(Stored dataset items)

+ + +

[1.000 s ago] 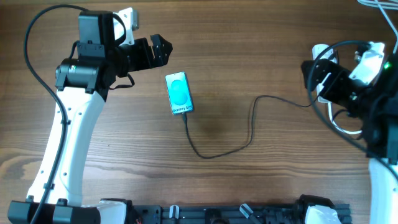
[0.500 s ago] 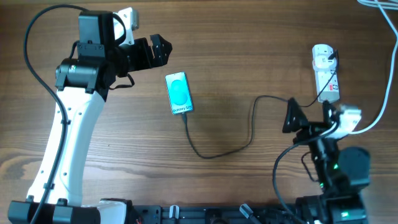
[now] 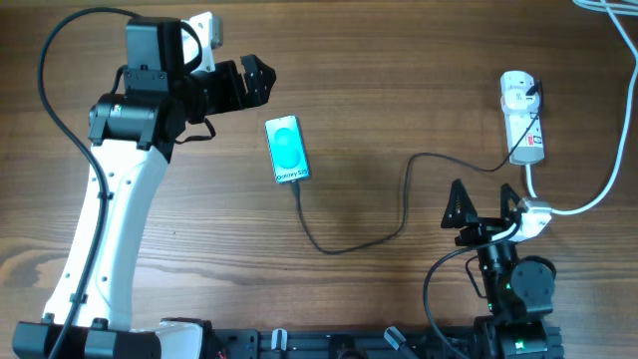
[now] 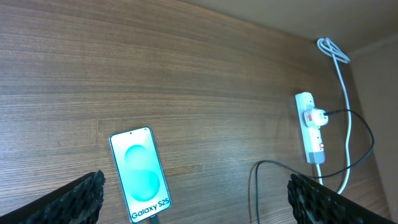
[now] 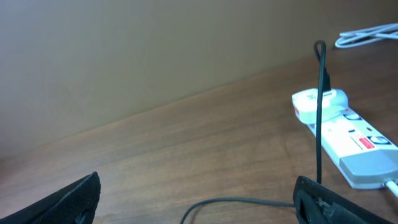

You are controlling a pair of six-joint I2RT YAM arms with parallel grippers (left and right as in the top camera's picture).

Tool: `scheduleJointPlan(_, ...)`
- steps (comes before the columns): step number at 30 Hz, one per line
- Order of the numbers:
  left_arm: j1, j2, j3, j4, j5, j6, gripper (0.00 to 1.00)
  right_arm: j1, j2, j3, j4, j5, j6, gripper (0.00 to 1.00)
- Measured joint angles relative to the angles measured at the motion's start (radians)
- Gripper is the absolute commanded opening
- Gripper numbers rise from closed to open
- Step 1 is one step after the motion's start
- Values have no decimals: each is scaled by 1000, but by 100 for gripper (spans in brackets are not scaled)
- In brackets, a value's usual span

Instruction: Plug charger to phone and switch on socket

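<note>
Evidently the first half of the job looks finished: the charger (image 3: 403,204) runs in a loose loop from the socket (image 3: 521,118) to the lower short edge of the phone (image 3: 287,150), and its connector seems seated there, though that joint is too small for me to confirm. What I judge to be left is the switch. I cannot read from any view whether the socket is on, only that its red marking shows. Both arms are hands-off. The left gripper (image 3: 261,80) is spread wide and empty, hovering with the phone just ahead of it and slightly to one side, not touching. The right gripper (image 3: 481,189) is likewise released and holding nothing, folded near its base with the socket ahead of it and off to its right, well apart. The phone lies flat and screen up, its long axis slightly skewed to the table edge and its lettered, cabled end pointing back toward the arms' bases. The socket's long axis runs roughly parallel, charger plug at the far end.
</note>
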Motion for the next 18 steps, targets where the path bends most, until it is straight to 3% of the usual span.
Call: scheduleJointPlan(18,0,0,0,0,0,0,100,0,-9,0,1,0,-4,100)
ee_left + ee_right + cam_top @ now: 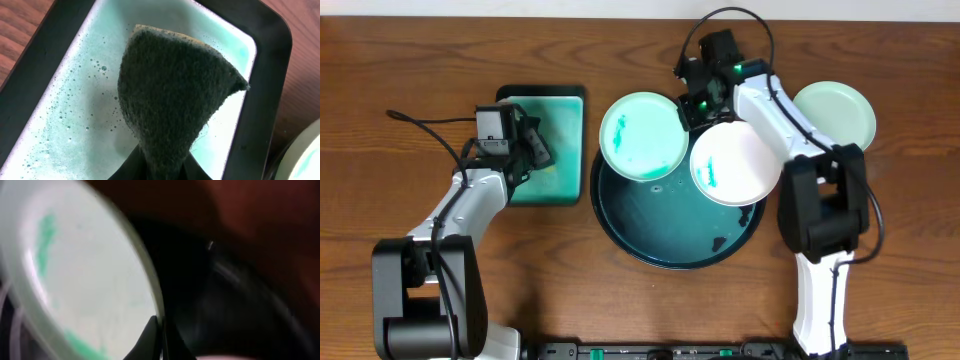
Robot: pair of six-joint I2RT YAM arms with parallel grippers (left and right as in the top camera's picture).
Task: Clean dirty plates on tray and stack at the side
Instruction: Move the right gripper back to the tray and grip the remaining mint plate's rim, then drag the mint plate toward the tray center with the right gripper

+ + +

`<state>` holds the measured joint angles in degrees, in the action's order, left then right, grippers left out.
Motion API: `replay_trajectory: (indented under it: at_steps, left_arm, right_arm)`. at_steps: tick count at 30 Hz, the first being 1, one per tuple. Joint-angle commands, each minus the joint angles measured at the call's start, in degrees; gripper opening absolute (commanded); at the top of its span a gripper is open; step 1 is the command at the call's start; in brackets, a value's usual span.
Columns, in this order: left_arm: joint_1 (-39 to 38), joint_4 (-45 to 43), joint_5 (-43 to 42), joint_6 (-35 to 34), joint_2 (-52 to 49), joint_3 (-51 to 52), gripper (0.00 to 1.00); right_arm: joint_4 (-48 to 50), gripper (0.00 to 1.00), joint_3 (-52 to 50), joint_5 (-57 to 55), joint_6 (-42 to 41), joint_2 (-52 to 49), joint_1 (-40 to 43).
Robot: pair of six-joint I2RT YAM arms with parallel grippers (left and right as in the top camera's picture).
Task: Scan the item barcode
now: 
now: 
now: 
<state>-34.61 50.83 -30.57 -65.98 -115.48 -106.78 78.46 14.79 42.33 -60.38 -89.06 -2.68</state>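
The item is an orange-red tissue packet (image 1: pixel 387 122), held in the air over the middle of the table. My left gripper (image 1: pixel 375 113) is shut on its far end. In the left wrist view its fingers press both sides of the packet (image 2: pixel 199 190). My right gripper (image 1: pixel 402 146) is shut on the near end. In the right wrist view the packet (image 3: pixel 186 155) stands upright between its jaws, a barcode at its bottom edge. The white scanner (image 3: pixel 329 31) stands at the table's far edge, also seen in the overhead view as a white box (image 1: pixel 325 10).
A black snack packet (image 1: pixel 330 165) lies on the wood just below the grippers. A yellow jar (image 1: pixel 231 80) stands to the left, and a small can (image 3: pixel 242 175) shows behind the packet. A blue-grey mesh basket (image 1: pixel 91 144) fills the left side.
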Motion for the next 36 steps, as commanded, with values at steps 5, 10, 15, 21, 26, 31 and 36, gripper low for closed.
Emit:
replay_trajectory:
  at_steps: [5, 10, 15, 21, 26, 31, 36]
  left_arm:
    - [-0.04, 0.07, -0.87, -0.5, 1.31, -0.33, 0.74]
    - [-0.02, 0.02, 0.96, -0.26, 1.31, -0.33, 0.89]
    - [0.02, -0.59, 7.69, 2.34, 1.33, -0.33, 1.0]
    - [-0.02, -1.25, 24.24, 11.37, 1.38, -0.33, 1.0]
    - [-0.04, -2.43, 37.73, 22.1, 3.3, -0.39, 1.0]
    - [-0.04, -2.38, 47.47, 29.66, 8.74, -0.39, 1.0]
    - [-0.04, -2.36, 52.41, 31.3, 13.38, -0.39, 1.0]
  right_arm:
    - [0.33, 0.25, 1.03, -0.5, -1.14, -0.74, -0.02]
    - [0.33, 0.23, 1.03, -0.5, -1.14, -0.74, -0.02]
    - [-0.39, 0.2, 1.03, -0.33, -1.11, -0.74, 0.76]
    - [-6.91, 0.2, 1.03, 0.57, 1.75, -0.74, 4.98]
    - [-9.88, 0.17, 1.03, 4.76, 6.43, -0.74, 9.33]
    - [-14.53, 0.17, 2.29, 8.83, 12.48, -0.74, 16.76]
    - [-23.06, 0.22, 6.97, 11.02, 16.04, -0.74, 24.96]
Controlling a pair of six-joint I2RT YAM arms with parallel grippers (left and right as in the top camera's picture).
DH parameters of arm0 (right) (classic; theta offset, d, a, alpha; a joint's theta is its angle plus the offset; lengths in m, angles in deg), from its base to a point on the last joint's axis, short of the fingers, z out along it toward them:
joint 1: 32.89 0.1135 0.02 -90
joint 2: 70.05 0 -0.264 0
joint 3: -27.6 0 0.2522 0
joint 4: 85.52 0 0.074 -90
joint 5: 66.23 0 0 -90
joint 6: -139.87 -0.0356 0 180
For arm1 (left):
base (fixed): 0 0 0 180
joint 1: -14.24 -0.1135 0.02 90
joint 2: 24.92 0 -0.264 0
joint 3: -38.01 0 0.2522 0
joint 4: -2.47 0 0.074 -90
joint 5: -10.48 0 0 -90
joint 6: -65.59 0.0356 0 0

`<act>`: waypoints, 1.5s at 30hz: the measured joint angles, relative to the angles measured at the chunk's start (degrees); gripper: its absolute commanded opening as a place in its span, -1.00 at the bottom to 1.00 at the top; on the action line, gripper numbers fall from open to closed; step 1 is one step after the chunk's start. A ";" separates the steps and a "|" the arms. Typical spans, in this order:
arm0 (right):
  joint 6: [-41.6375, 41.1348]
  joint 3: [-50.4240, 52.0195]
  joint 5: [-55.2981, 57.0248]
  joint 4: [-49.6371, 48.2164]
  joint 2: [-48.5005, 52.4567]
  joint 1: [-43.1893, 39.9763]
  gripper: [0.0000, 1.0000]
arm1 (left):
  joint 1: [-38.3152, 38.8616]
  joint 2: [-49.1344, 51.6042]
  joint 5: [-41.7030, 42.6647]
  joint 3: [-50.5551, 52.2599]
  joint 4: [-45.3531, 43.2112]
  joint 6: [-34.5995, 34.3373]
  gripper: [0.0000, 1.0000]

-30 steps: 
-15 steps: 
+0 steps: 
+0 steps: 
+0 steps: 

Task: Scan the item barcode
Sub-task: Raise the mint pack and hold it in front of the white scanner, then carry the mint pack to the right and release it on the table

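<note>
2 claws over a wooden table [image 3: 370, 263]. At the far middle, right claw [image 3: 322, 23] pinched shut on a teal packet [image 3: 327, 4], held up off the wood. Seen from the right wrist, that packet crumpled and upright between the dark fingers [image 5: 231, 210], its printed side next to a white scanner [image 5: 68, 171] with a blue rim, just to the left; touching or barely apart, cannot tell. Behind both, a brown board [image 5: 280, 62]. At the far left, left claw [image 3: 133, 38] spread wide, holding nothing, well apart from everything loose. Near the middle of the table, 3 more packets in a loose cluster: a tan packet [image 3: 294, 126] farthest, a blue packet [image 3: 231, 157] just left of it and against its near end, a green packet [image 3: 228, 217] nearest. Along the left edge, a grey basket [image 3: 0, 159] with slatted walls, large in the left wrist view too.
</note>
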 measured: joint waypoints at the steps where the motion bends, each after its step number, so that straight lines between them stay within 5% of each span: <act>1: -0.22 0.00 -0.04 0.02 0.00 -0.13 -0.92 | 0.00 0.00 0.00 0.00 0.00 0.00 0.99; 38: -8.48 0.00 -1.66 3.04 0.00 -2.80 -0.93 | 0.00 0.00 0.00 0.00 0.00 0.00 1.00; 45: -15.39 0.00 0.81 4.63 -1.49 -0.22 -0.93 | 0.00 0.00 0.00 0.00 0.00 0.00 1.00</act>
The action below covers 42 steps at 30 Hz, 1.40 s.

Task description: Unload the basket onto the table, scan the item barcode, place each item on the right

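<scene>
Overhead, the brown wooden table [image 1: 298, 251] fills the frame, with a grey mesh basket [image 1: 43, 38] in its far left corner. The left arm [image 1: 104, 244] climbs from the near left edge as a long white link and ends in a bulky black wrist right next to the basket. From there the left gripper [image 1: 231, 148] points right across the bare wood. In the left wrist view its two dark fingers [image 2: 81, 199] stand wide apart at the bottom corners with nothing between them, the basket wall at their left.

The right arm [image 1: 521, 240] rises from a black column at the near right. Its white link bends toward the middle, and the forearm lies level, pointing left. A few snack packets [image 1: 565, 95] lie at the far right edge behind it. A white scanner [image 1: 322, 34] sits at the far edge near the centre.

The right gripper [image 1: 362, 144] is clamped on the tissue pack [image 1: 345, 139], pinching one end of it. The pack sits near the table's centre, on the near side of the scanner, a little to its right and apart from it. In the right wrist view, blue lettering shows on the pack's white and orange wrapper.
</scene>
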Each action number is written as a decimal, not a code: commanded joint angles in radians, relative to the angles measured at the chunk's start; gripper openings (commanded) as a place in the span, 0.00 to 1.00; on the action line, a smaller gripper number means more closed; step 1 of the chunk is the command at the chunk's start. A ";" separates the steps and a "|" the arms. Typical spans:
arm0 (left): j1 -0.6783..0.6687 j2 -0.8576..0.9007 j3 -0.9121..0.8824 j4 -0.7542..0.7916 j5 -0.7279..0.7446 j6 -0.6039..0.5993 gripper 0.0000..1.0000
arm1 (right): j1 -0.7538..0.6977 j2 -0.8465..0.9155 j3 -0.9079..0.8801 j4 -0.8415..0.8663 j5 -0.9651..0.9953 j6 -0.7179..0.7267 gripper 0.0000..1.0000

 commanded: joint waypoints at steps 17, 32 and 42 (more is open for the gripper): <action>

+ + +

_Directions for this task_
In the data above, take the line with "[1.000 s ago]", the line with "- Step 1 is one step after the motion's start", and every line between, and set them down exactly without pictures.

_Result_
[1.000 s ago] 
[0.500 s ago] 
[now] 
[now] 
[now] 

You are controlling a pair of six-joint I2RT YAM arms with parallel grippers (left and right as in the top camera's picture).

Tool: `scheduleJointPlan(_, ...)`
- steps (comes before the columns): step number at 30 Hz, one per line
- Order of the numbers:
  left_arm: j1, j2, j3, j4, j5, j6, gripper (0.00 to 1.00)
  right_arm: j1, j2, j3, j4, j5, j6, gripper (0.00 to 1.00)
- Measured joint angles relative to the angles measured at the motion's start (radians)
- Gripper is the absolute commanded opening
- Gripper numbers rise from closed to open
- Step 1 is one step after the motion's start

No further output is required for this answer.